** Work request **
Omitting the pictures, output all of the records precisely as written.

** Records **

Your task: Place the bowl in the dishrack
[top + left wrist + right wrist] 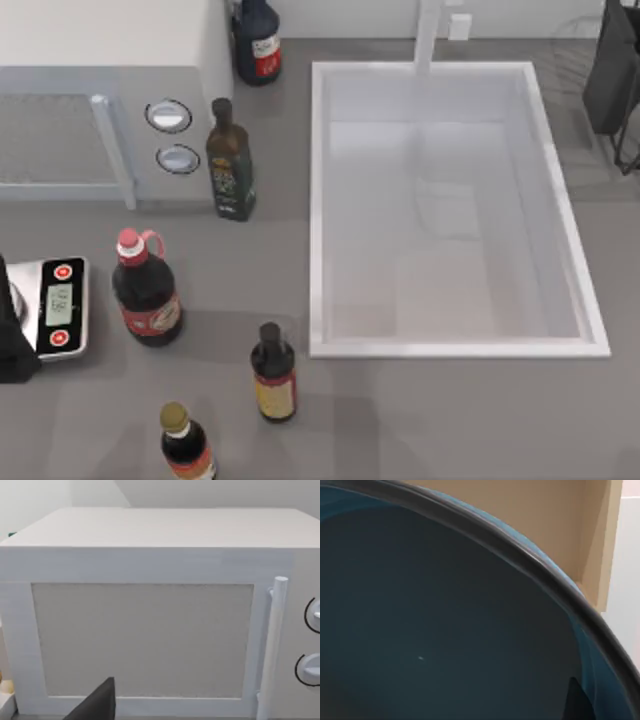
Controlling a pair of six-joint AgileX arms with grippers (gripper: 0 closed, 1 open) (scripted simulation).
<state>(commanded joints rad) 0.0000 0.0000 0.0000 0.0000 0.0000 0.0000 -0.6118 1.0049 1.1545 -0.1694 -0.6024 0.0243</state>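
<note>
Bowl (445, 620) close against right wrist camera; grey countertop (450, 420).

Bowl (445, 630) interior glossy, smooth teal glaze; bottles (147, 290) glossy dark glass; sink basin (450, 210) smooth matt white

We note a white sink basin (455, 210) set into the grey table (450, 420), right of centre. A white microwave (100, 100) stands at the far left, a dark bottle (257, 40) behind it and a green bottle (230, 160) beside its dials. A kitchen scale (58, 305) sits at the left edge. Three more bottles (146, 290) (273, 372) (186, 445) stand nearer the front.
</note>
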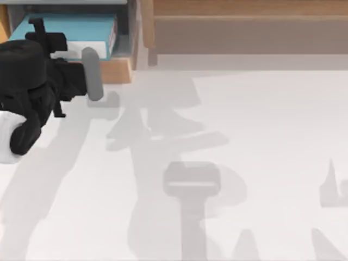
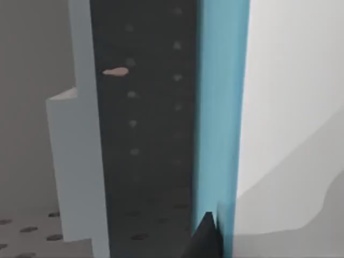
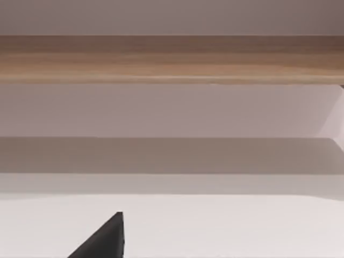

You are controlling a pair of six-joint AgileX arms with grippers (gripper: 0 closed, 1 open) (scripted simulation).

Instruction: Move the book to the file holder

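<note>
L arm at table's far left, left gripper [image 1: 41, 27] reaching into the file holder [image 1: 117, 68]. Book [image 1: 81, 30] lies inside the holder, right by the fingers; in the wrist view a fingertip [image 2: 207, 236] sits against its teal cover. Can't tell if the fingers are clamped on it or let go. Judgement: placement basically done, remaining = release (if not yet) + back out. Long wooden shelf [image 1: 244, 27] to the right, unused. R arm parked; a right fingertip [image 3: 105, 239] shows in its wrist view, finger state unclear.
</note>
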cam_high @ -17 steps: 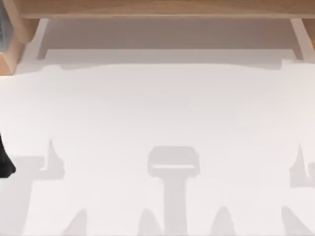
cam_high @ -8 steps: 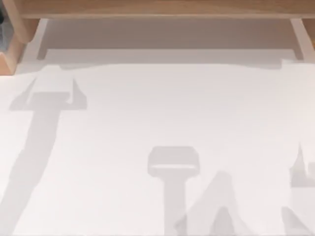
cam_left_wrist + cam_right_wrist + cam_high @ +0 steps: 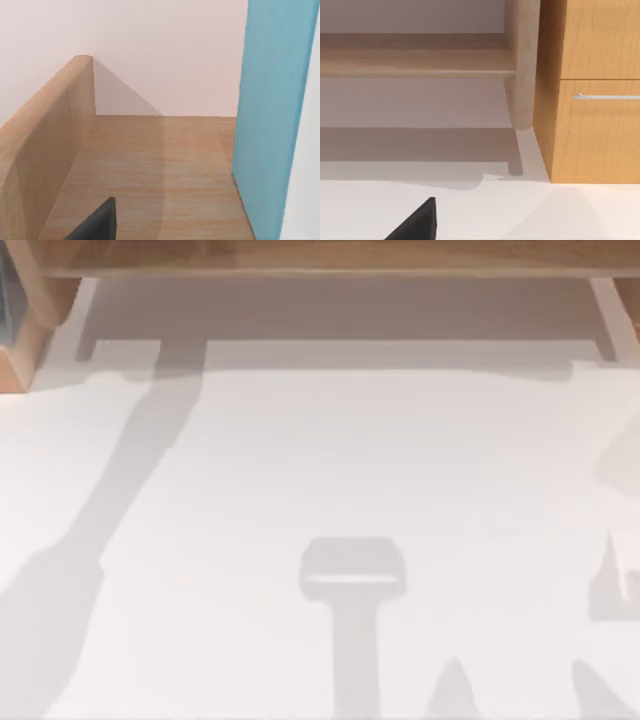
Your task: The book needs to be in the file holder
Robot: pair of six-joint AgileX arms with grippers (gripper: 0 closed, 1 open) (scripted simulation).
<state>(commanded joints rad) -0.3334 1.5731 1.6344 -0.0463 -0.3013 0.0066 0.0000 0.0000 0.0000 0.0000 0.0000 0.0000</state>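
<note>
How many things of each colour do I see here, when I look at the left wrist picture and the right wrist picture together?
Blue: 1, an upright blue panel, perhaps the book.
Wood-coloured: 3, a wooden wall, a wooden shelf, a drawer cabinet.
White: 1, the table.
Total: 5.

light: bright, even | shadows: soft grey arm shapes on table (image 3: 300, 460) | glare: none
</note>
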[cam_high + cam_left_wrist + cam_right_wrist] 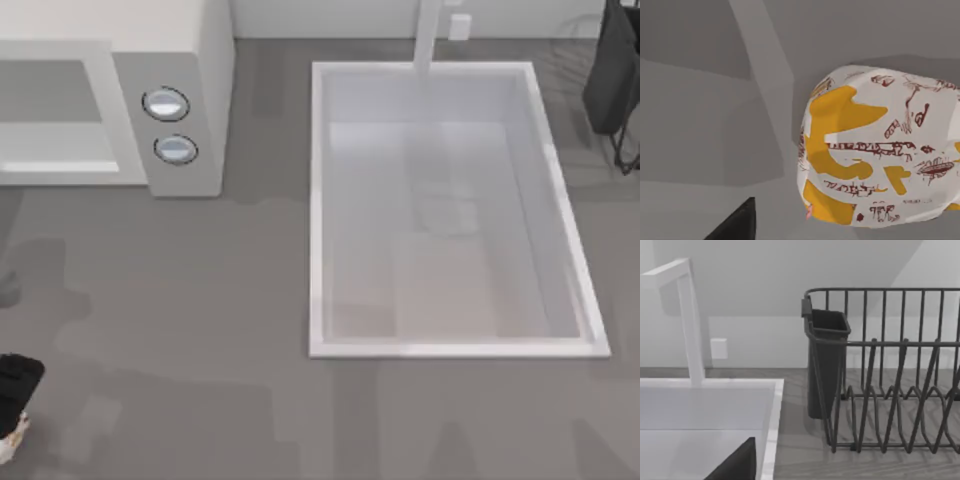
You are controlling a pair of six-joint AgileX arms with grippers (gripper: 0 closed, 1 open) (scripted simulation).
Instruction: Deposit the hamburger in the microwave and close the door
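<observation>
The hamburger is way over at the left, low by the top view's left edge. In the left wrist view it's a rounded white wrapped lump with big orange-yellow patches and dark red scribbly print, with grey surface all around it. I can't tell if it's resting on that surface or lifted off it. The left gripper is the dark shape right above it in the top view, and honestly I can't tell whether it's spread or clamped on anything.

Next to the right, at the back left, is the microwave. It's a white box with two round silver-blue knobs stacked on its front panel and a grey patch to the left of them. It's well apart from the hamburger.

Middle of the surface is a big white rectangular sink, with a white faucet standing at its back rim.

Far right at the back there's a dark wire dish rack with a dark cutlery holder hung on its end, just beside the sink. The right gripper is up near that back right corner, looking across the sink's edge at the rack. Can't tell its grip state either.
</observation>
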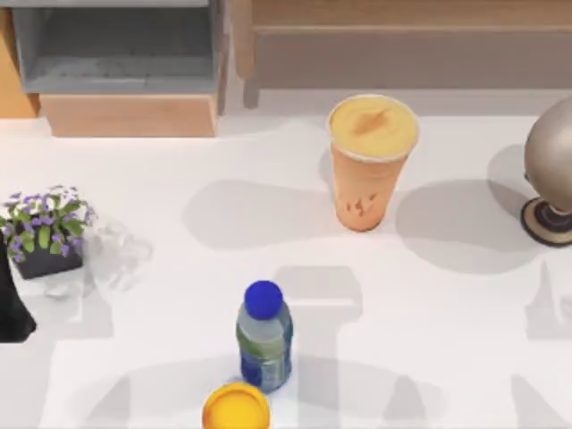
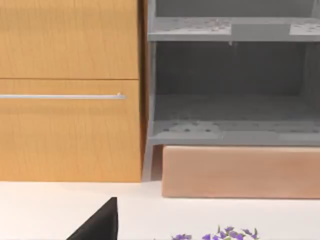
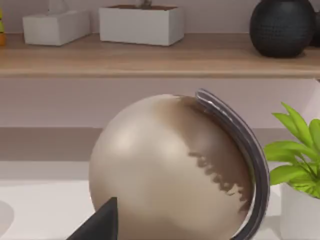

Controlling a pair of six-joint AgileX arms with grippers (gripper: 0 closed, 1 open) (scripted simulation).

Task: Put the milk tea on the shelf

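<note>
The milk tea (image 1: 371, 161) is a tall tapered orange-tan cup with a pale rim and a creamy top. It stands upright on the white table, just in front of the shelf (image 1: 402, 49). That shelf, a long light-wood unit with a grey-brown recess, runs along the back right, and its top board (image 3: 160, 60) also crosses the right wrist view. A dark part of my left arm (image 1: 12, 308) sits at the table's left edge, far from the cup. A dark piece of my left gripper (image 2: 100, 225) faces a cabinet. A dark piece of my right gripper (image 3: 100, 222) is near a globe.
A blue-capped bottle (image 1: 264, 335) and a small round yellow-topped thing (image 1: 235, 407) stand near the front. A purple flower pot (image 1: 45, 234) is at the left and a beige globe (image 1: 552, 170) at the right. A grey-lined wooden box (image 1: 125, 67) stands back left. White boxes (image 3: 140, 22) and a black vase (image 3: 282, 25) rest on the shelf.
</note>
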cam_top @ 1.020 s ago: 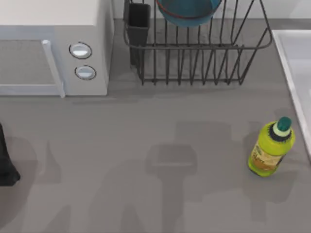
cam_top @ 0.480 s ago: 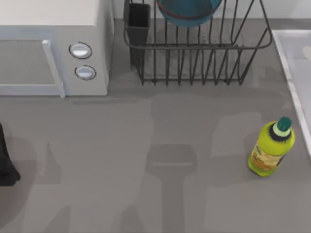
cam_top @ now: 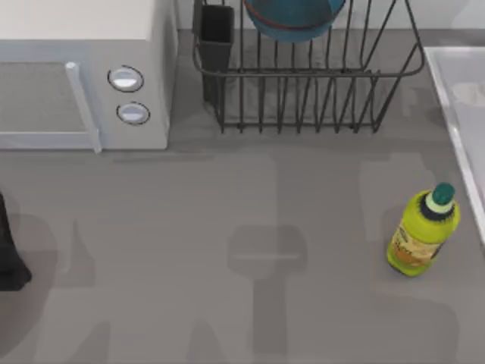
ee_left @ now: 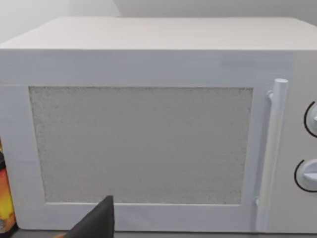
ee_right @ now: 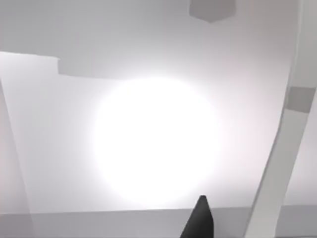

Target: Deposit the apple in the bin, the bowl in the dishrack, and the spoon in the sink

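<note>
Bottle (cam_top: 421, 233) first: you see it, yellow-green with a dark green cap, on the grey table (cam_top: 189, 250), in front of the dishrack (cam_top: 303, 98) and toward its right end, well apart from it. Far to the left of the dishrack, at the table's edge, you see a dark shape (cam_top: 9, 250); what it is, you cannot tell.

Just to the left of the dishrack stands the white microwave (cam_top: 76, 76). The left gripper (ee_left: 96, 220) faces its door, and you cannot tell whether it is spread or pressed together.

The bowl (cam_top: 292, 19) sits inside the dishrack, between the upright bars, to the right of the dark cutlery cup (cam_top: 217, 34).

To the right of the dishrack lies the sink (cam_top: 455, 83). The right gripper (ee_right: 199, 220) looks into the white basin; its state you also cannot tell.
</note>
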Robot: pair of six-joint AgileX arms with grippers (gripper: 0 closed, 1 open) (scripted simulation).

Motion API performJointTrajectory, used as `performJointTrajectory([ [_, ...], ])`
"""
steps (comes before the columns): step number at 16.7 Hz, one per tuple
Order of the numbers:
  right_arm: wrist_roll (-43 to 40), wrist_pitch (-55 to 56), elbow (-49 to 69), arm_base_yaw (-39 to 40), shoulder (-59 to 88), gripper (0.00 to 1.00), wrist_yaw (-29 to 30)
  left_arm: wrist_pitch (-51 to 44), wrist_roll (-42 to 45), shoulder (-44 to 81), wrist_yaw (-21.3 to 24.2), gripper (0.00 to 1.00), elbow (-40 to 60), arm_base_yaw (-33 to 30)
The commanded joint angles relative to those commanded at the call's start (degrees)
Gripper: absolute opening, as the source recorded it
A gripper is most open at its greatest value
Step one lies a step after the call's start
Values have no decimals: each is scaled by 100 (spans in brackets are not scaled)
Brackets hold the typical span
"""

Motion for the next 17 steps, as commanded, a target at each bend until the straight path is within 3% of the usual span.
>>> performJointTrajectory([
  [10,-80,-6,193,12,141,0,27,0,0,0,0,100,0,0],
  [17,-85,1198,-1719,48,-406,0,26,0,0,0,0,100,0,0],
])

** Answer box **
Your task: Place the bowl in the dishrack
[top + left wrist + right wrist] 
Controlling a pair of six-joint AgileX arms with grippers (gripper: 0 closed, 1 open) (scripted simulation).
<state>(commanded joints rad) 0.0000 0.0000 0.0000 0.0000 0.0000 0.0000 -0.6118 1.0049 1.1545 -0.1694 -0.6024 0.0243</state>
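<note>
Bowl (445, 620) close against right wrist camera; grey countertop (450, 420).

Bowl (445, 630) interior glossy, smooth teal glaze; bottles (147, 290) glossy dark glass; sink basin (450, 210) smooth matt white

We note a white sink basin (455, 210) set into the grey table (450, 420), right of centre. A white microwave (100, 100) stands at the far left, a dark bottle (257, 40) behind it and a green bottle (230, 160) beside its dials. A kitchen scale (58, 305) sits at the left edge. Three more bottles (146, 290) (273, 372) (186, 445) stand nearer the front.
</note>
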
You are controlling a pair of six-joint AgileX arms with grippers (gripper: 0 closed, 1 open) (scripted simulation).

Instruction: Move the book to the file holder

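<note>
L arm at table's far left, left gripper [image 1: 41, 27] reaching into the file holder [image 1: 117, 68]. Book [image 1: 81, 30] lies inside the holder, right by the fingers; in the wrist view a fingertip [image 2: 207, 236] sits against its teal cover. Can't tell if the fingers are clamped on it or let go. Judgement: placement basically done, remaining = release (if not yet) + back out. Long wooden shelf [image 1: 244, 27] to the right, unused. R arm parked; a right fingertip [image 3: 105, 239] shows in its wrist view, finger state unclear.
</note>
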cam_high @ -17 steps: 
cam_high @ -8 steps: 
cam_left_wrist + cam_right_wrist + cam_high @ +0 steps: 
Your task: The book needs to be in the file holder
Robot: pair of six-joint AgileX arms with grippers (gripper: 0 closed, 1 open) (scripted simulation).
<state>(commanded joints rad) -0.3334 1.5731 1.6344 -0.0463 -0.3013 0.0066 0.0000 0.0000 0.0000 0.0000 0.0000 0.0000</state>
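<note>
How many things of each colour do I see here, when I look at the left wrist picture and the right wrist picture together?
Blue: 1, an upright blue panel, perhaps the book.
Wood-coloured: 3, a wooden wall, a wooden shelf, a drawer cabinet.
White: 1, the table.
Total: 5.

light: bright, even | shadows: soft grey arm shapes on table (image 3: 300, 460) | glare: none
</note>
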[cam_high + cam_left_wrist + cam_right_wrist] 
You are controlling a pair of six-joint AgileX arms with grippers (gripper: 0 closed, 1 open) (scripted simulation).
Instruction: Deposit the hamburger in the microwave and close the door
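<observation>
The hamburger is way over at the left, low by the top view's left edge. In the left wrist view it's a rounded white wrapped lump with big orange-yellow patches and dark red scribbly print, with grey surface all around it. I can't tell if it's resting on that surface or lifted off it. The left gripper is the dark shape right above it in the top view, and honestly I can't tell whether it's spread or clamped on anything.

Next to the right, at the back left, is the microwave. It's a white box with two round silver-blue knobs stacked on its front panel and a grey patch to the left of them. It's well apart from the hamburger.

Middle of the surface is a big white rectangular sink, with a white faucet standing at its back rim.

Far right at the back there's a dark wire dish rack with a dark cutlery holder hung on its end, just beside the sink. The right gripper is up near that back right corner, looking across the sink's edge at the rack. Can't tell its grip state either.
</observation>
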
Controlling a pair of six-joint AgileX arms with grippers (gripper: 0 closed, 1 open) (scripted simulation).

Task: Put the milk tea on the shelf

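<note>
The milk tea (image 1: 371, 161) is a tall tapered orange-tan cup with a pale rim and a creamy top. It stands upright on the white table, just in front of the shelf (image 1: 402, 49). That shelf, a long light-wood unit with a grey-brown recess, runs along the back right, and its top board (image 3: 160, 60) also crosses the right wrist view. A dark part of my left arm (image 1: 12, 308) sits at the table's left edge, far from the cup. A dark piece of my left gripper (image 2: 100, 225) faces a cabinet. A dark piece of my right gripper (image 3: 100, 222) is near a globe.
A blue-capped bottle (image 1: 264, 335) and a small round yellow-topped thing (image 1: 235, 407) stand near the front. A purple flower pot (image 1: 45, 234) is at the left and a beige globe (image 1: 552, 170) at the right. A grey-lined wooden box (image 1: 125, 67) stands back left. White boxes (image 3: 140, 22) and a black vase (image 3: 282, 25) rest on the shelf.
</note>
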cam_top @ 1.020 s ago: 
cam_top @ 0.480 s ago: 
cam_top @ now: 
ee_left @ now: 
ee_right @ now: 

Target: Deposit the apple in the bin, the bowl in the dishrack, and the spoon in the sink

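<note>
Bottle (cam_top: 421, 233) first: you see it, yellow-green with a dark green cap, on the grey table (cam_top: 189, 250), in front of the dishrack (cam_top: 303, 98) and toward its right end, well apart from it. Far to the left of the dishrack, at the table's edge, you see a dark shape (cam_top: 9, 250); what it is, you cannot tell.

Just to the left of the dishrack stands the white microwave (cam_top: 76, 76). The left gripper (ee_left: 96, 220) faces its door, and you cannot tell whether it is spread or pressed together.

The bowl (cam_top: 292, 19) sits inside the dishrack, between the upright bars, to the right of the dark cutlery cup (cam_top: 217, 34).

To the right of the dishrack lies the sink (cam_top: 455, 83). The right gripper (ee_right: 199, 220) looks into the white basin; its state you also cannot tell.
</note>
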Robot: pair of six-joint AgileX arms with grippers (gripper: 0 closed, 1 open) (scripted simulation).

Motion API performJointTrajectory, used as `performJointTrajectory([ [_, ...], ])`
"""
steps (comes before the columns): step number at 16.7 Hz, one per tuple
Order of the numbers:
  right_arm: wrist_roll (-43 to 40), wrist_pitch (-55 to 56), elbow (-49 to 69), arm_base_yaw (-39 to 40), shoulder (-59 to 88), gripper (0.00 to 1.00), wrist_yaw (-29 to 30)
  left_arm: wrist_pitch (-51 to 44), wrist_roll (-42 to 45), shoulder (-44 to 81), wrist_yaw (-21.3 to 24.2), gripper (0.00 to 1.00), elbow (-40 to 60), arm_base_yaw (-33 to 30)
The commanded joint angles relative to those commanded at the call's start (degrees)
Gripper: absolute opening, as the source recorded it
A gripper is most open at its greatest value
Step one lies a step after the call's start
Values have no decimals: each is scaled by 100 (spans in brackets are not scaled)
Brackets hold the typical span
"""

Motion for the next 17 steps, as commanded, a target at each bend until the straight path is within 3% of the usual span.
>>> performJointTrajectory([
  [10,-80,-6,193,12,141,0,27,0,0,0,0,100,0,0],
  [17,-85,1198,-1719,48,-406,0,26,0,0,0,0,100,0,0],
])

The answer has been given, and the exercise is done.